Soil pH is an important property affecting N-(n-butyl) thiophosphoric triamide (NBPT) inhibition of urease. Only a few studies have followed NBPT decay kinetics by making direct measurements of this molecule, and its oxygen analog (NBPTo) in soil or buffer mediums. This study characterized NBPT metabolism under biotic and abiotic conditions including the appearance of NBPTo and decay products under a pH gradient.

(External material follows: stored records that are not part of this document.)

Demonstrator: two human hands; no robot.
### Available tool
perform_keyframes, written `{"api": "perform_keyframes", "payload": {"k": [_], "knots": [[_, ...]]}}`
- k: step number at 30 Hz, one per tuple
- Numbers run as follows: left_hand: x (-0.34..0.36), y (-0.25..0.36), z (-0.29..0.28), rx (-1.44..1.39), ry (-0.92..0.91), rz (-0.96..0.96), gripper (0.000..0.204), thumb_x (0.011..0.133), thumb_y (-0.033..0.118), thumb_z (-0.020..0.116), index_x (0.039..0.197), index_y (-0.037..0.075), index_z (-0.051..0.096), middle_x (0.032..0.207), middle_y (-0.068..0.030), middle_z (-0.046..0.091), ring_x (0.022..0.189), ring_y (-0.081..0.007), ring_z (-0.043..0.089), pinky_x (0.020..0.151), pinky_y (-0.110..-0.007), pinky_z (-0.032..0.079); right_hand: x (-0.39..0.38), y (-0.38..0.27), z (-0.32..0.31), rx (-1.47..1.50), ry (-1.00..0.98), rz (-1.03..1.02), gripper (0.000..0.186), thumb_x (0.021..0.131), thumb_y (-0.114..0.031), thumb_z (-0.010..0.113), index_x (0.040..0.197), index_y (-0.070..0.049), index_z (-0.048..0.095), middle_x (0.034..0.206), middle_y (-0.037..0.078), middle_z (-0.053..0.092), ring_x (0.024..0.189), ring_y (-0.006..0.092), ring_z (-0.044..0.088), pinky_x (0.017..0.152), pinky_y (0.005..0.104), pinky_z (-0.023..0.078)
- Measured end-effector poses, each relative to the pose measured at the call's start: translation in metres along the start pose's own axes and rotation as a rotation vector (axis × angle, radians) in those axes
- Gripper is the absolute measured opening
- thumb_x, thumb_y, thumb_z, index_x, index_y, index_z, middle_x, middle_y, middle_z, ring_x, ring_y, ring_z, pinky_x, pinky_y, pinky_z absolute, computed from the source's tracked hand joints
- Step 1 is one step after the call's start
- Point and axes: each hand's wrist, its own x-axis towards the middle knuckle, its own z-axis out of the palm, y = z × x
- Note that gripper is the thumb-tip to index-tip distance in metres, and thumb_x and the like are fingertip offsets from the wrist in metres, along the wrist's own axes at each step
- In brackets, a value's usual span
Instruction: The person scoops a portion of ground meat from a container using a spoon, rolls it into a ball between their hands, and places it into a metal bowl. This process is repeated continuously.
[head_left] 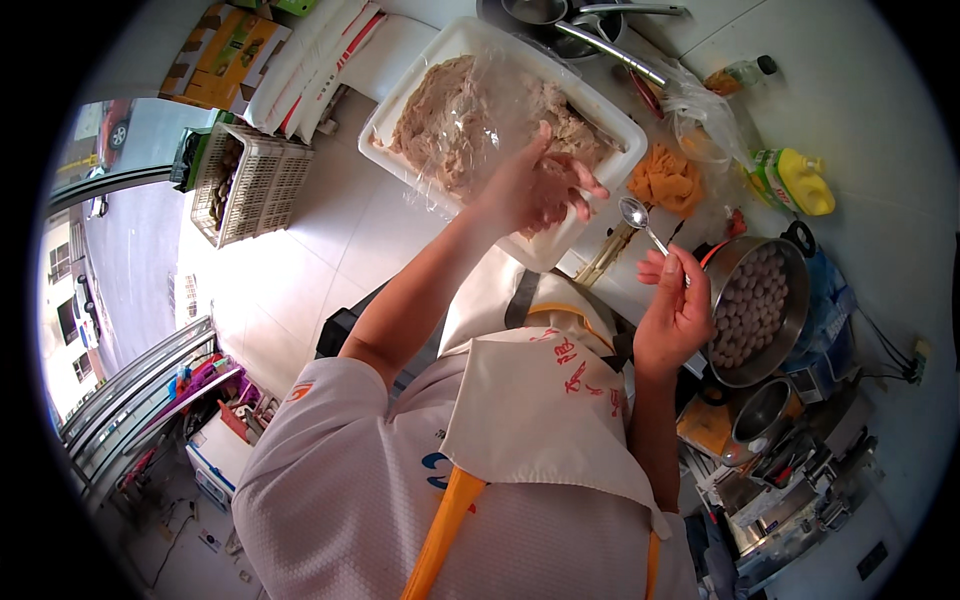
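Note:
In my right hand [676, 310] is a metal spoon [634, 212], pinched by its handle, with the bowl pointing up and left toward my other hand. My left hand [548, 188] is held over the near edge of a white plastic tub [620, 125]; its fingers are apart and loosely bent, and I see nothing in them. Pale minced meat paste [440, 115] fills much of the tub, partly covered by clear plastic film [478, 130]. Right beside my right hand stands a steel pot [735, 375] holding many round meatballs [752, 305].
An orange cloth [668, 180] lies between tub and pot. Beyond it are a clear plastic bag [700, 115], a yellow bottle [800, 182] and dark pans [535, 10]. A slatted crate [265, 185] stands on the floor at left. An empty steel bowl [762, 410] sits behind the pot.

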Motion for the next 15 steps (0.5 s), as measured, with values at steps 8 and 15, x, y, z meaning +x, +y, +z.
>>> {"api": "perform_keyframes", "payload": {"k": [8, 15], "knots": [[0.009, -0.012, -0.039, 0.153, 0.208, 0.081, 0.038, 0.103, 0.048, 0.069, 0.097, 0.010, 0.068, 0.068, 0.0017, 0.055, 0.052, -0.0089, 0.049, 0.045, -0.030, 0.033, -0.004, 0.006, -0.010, -0.004, -0.002, 0.033, 0.018, 0.107, 0.000, 0.060, 0.122, 0.006, 0.067, 0.099, 0.016, 0.076, 0.079, 0.0154, 0.071, 0.074, 0.0295, 0.060], [0.001, -0.020, 0.003, 0.564, 0.572, 0.278, 0.034, 0.095, 0.028, 0.082, 0.072, 0.010, 0.063, 0.059, 0.0044, 0.048, 0.046, -0.0070, 0.039, 0.043, -0.029, 0.027, -0.007, 0.006, -0.011, 0.007, -0.002, 0.045, 0.018, 0.107, -0.001, 0.061, 0.122, 0.007, 0.067, 0.098, 0.016, 0.076, 0.079, 0.0154, 0.071, 0.074, 0.0290, 0.060]]}}
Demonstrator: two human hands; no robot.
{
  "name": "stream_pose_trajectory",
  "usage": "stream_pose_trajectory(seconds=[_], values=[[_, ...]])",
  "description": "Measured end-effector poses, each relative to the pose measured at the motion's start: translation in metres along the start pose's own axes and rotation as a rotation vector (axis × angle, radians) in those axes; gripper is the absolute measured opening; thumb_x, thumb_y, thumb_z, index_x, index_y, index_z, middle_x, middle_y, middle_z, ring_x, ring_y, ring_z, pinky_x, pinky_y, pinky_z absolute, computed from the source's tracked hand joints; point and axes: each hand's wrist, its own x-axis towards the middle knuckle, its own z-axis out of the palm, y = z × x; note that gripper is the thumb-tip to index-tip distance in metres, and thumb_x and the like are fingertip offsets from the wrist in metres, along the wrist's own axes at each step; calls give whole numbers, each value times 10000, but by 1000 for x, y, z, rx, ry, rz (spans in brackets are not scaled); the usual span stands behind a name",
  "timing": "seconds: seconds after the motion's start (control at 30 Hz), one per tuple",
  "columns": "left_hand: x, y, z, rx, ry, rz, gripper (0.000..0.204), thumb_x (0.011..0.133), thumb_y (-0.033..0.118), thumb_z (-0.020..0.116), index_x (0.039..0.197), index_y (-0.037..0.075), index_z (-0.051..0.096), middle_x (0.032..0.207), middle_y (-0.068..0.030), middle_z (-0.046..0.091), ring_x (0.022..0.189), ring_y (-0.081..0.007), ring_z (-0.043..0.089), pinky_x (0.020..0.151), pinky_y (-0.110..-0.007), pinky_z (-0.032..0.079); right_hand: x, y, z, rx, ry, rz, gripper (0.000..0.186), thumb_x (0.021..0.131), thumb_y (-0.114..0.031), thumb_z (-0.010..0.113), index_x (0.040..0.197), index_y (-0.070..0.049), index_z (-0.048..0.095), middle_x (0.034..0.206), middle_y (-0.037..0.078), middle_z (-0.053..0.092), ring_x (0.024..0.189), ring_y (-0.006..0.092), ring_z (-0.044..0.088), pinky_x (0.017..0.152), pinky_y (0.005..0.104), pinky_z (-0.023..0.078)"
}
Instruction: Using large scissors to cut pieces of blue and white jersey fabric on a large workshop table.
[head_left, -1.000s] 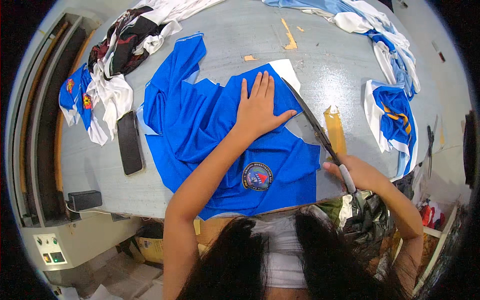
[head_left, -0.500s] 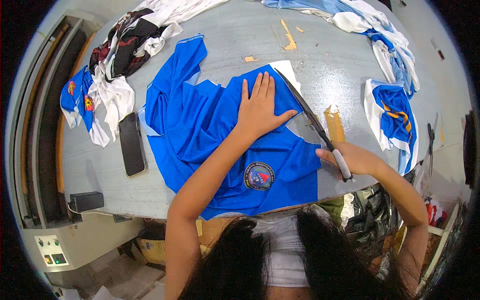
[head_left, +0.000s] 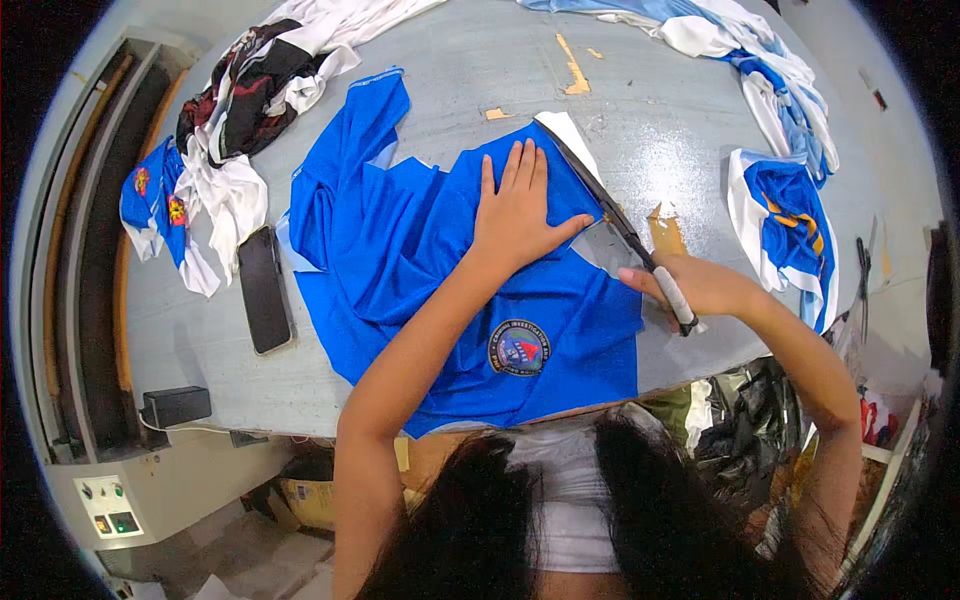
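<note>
A piece of blue fabric with a round emblem lies rumpled on the grey table. My left hand presses flat on it, fingers stretched out and thumb apart. In my right hand is a pair of large scissors, the fingers wrapped round its pale, wrapped handle. The blades run along the fabric's upper right edge, and their tips reach the far corner. A white strip of cloth shows just beyond the blades. How far the blades are parted is hard to make out.
A black phone lies left of the fabric, and a small black box with a cable sits at the table's near left. Piles of printed cloth line the left side. Blue-and-white pieces lie at right, with another scissors beyond.
My right hand and the scissors' handle have moved slightly away from me, and the blades lie nearer the fabric's edge. My left hand stays flat in place.
</note>
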Motion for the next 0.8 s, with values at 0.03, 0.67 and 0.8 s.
stream_pose_trajectory(seconds=[0.03, 0.67, 0.8], values=[[0, 0, -1, 9, -24, -15, 996, 726, 706, 474, 1325, -74, 315, 1405, -211, 294, 1347, -288, 209, 1079, -514, 82, 2, 5, 1, -12, 53, -23, 639, 908, -539, 366, 553, -29, 515, 464, 74, 531, 437, 170, 568, 436, 299, 434], [-3, -3, 1, 31, -34, -10, 996, 732, 704, 468, 1328, -78, 307, 1408, -206, 292, 1349, -284, 206, 1082, -507, 69, 24, -4, -8, 64, 62, -52, 641, 902, -521, 385, 494, -43, 513, 441, 87, 523, 426, 178, 576, 419, 308, 439], [8, 5, -13, 12, -47, -2, 957, 759, 684, 453, 1336, -63, 301, 1414, -208, 279, 1350, -287, 200, 1081, -510, 68, -28, 17, -8, 168, 16, -54, 591, 898, -497, 417, 563, -24, 531, 455, 75, 527, 411, 165, 556, 406, 303, 424]])
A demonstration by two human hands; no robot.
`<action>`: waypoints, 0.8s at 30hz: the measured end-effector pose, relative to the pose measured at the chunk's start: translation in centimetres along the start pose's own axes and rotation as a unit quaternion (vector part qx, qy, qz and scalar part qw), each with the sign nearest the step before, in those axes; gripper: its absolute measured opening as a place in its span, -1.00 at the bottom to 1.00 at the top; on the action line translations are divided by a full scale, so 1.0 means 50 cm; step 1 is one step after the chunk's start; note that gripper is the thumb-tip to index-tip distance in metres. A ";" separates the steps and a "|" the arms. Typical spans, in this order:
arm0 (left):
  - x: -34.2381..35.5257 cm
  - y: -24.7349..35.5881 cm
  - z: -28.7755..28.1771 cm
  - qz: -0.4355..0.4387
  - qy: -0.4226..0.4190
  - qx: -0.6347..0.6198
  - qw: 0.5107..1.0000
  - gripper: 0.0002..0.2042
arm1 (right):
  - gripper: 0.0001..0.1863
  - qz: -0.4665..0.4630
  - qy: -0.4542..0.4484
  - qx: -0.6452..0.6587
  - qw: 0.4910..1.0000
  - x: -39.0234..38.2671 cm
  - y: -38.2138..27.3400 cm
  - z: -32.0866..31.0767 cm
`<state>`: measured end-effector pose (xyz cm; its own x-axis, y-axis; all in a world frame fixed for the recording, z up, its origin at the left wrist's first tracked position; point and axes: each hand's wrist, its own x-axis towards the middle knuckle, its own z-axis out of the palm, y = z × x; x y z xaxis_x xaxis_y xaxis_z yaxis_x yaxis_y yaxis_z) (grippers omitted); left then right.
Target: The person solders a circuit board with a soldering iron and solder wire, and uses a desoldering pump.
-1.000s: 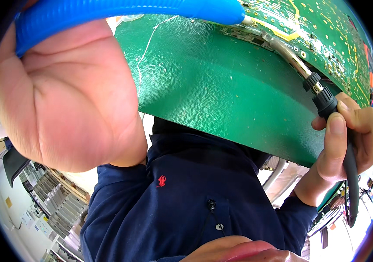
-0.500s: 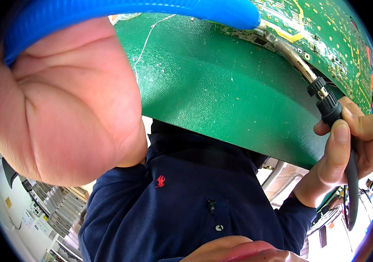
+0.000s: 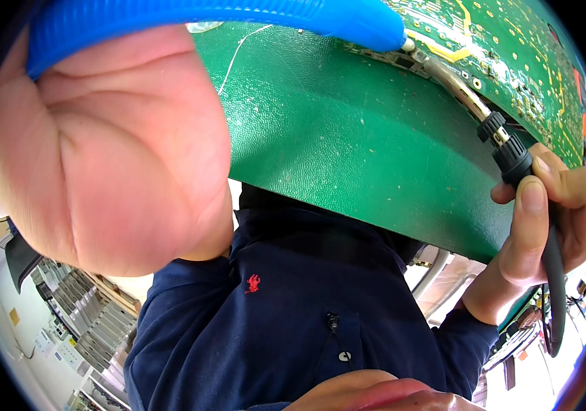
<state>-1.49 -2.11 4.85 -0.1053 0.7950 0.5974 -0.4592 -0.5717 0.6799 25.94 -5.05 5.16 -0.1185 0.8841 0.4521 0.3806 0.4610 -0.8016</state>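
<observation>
My left hand [image 3: 128, 157], large and close on the left, is closed round a blue ribbed desoldering pump [image 3: 238, 19]; its fingertips are out of sight. The pump's pale nozzle [image 3: 408, 44] meets the tip of a soldering iron [image 3: 461, 89] at the edge of a green circuit board [image 3: 505, 48]. I cannot tell whether the two tips touch each other. On the right, my right hand [image 3: 546, 205] pinches the iron's black handle between thumb and fingers, just behind the black collar. The iron's thick cord hangs below that hand.
A green mat [image 3: 348, 144] covers the worktop, and its near edge lies in front of my body. A thin pale strand [image 3: 238, 51] rests on it. Grey shelving or trays [image 3: 91, 315] stand at the lower left. Cables [image 3: 553, 322] hang at the right.
My left hand and the pump have shifted slightly, the palm going up and right. The iron has moved a little left and up with my right hand. Both tools remain held.
</observation>
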 end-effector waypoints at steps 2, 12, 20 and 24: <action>0.000 0.002 0.003 0.000 -0.001 0.001 1.000 -0.75 | -0.83 -0.008 -0.013 0.006 1.000 0.003 0.004 -0.006; -0.005 0.001 0.021 0.000 -0.008 -0.007 1.000 -0.75 | -0.86 -0.004 -0.014 -0.023 1.000 -0.001 0.006 -0.018; -0.009 -0.019 0.024 0.003 -0.004 -0.017 1.000 -0.75 | -0.89 -0.012 -0.047 -0.013 0.999 0.002 0.011 -0.025; -0.009 -0.024 0.029 0.004 -0.005 -0.017 1.000 -0.75 | -0.89 -0.010 -0.054 -0.008 0.998 0.002 0.009 -0.025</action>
<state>0.37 -2.10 4.38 -0.0997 0.7879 0.6076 -0.4877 -0.5710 0.6604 27.24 -4.83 5.33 -0.2239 0.8784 0.4222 0.3916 0.4777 -0.7864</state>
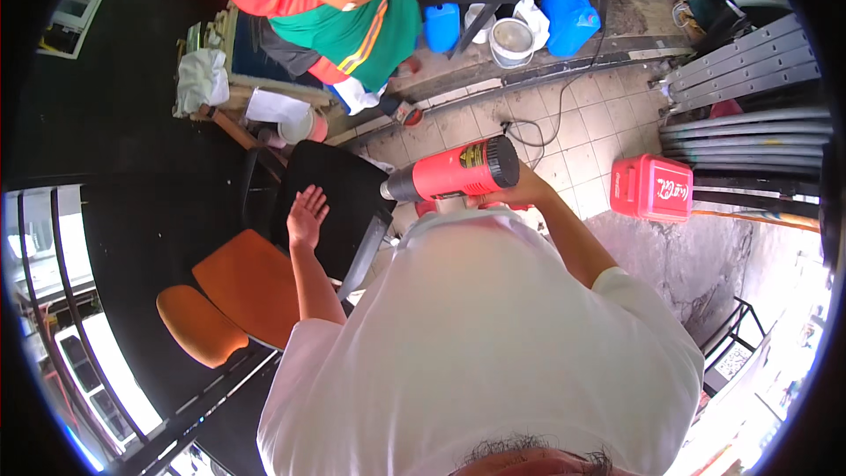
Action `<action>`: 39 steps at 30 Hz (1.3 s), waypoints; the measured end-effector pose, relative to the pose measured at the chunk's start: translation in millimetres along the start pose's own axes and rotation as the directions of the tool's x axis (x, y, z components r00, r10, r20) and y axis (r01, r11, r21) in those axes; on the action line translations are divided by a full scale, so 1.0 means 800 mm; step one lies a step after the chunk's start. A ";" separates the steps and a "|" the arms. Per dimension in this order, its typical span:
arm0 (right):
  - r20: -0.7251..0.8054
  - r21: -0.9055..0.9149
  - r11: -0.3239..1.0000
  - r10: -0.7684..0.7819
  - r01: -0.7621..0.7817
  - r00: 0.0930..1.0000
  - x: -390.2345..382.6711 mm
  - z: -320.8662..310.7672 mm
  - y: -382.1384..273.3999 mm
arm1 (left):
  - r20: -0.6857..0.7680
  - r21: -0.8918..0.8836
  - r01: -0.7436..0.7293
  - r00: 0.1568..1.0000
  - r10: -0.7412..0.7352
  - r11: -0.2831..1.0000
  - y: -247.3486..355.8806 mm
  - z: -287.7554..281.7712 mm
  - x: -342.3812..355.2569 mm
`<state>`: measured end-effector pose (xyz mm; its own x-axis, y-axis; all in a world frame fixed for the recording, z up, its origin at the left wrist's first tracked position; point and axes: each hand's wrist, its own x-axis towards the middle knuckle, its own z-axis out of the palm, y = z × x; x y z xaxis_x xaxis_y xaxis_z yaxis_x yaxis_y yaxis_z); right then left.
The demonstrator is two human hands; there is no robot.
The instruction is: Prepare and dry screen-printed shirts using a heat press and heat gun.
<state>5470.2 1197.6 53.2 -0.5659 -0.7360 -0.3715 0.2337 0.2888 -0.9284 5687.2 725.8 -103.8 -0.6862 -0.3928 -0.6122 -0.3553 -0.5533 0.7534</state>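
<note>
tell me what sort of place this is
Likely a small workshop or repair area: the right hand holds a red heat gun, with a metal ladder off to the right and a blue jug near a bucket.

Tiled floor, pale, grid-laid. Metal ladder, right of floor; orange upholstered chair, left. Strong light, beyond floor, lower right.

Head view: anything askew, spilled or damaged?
Two mild oddities. The black cord curls loosely over the tiled floor beyond the heat gun in the right hand, a possible snag. The grey surface below the red box shows dark marks; cracks or stains, can't tell. No spill visible.
</note>
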 end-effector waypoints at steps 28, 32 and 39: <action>0.152 -0.469 0.789 -0.372 0.398 0.916 0.200 0.000 -0.066 | 0.690 0.379 -0.876 0.482 0.541 0.298 0.232 0.394 -0.089; 0.006 -0.288 0.823 -0.510 0.490 0.860 0.288 -0.040 -0.112 | 0.910 0.146 -0.492 0.407 0.079 0.858 0.290 0.313 0.019; 0.100 0.351 0.864 -0.419 0.362 0.902 0.560 -0.031 -0.291 | 0.823 0.320 -0.688 0.543 0.169 0.652 0.199 0.343 0.309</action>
<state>5142.7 815.6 102.5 -0.5295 -0.8466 0.0549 0.2740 -0.2319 -0.9333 5287.2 742.3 -69.5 -0.9546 0.2979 -0.0073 0.0375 0.1443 0.9888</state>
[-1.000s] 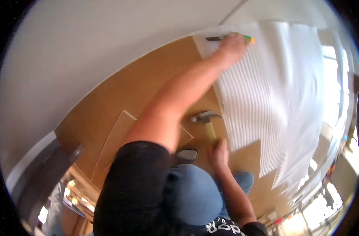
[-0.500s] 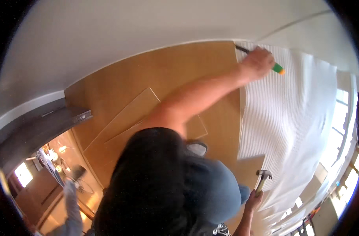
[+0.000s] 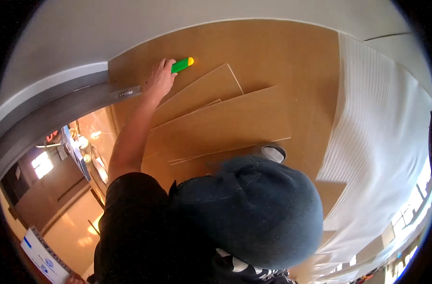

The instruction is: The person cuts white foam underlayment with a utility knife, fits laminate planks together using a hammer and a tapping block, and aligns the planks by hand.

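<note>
Brown wooden floor panels [image 3: 254,61] fill the view, white ribbed underlay sheet [image 3: 382,132] at 3 o'clock. Left hand [image 3: 160,80] closed around green yellow-tipped utility knife [image 3: 183,64], tip protruding at 2 o'clock of the fist. Right hand out of sight.

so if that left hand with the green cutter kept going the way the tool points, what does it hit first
The left hand holds the green cutter, pointing up and right across the brown floor. That stretch looks bare; the first thing in line seems to be the pale wall, though depth is unclear.
</note>
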`<act>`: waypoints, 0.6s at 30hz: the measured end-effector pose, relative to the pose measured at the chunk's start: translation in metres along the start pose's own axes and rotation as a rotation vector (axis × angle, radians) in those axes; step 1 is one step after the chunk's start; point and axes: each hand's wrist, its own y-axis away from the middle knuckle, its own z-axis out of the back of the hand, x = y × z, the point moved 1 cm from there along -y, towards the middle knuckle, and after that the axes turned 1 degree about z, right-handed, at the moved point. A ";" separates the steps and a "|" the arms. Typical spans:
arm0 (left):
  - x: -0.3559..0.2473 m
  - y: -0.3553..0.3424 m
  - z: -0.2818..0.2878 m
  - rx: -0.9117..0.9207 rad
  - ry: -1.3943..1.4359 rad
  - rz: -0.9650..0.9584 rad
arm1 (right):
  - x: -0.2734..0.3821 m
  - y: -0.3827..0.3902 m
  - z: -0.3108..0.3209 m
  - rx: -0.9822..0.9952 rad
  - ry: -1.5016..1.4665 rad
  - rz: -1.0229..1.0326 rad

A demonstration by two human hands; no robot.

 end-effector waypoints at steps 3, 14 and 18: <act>0.052 0.033 -0.023 -0.075 -0.079 0.074 | 0.006 0.001 -0.015 0.009 0.012 -0.008; -0.091 0.094 -0.060 0.305 0.598 -0.038 | 0.031 0.027 -0.019 -0.245 -0.115 0.002; -0.042 0.076 -0.096 0.367 0.585 0.119 | 0.032 0.013 -0.039 -0.295 -0.027 -0.075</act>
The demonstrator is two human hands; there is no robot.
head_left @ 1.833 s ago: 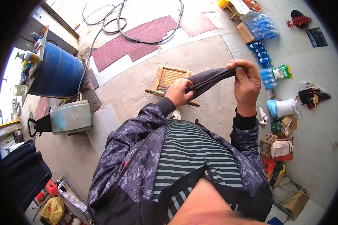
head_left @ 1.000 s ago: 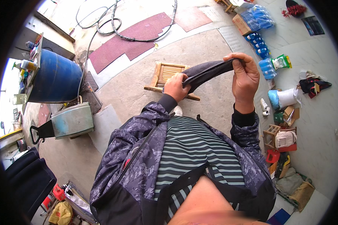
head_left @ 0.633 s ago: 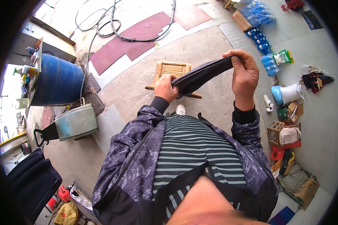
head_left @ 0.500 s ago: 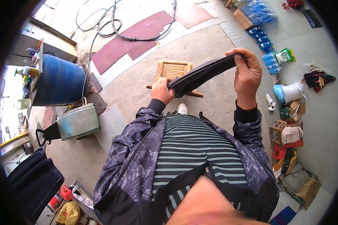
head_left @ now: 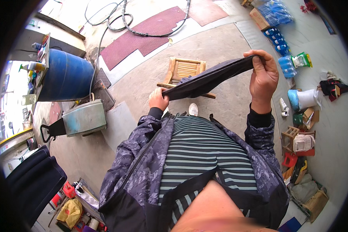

Chemical buffer incubations were conducted at pH 4.0, 5.0, 6.0, and 7.2, and degradation was quantified using ¹H-NMR. Soil incubations were conducted at pH 5.1, 6.1, 7.6, and 8.2 with sterilized (autoclaved) and non-sterilized soil collected from an agricultural field; and NBPT degradation and metabolism products were measured with high-preformance liquid chromatography (HPLC)-mass spectroscopy (MS). We found NBPT and NBPTo followed pseudo first-order decay kinetics in chemical buffers, and NBPT exhibited exponential decay patterns in soil with n-butylamine being a primary reaction product. The NBPT decay constants in buffers and soil were larger under acidic conditions and became progressively smaller as pH rose. Calculated NBPT half-life in non-sterilized soil was 0.07, 0.59, 2.70, and 3.43 d at pH 5.1, 6.1, 7.6, and 8.2, respectively. Soil sterilization increased these half-lives by 0.13, 0.55, 1.03, and 4.07 d, respectively. We found NBPTo to be more sensitive than NBPT to hydrolysis as result of the greater electrophilicity of the P atom. Chemical hydrolysis will likely be a large contributing factor to NBPT and NBPTo degradation in acidic to slightly alkaline soils (pH 5.1–7.6), while microbial degradation will likely become more important under more strongly alkaline conditions (pH 8.2).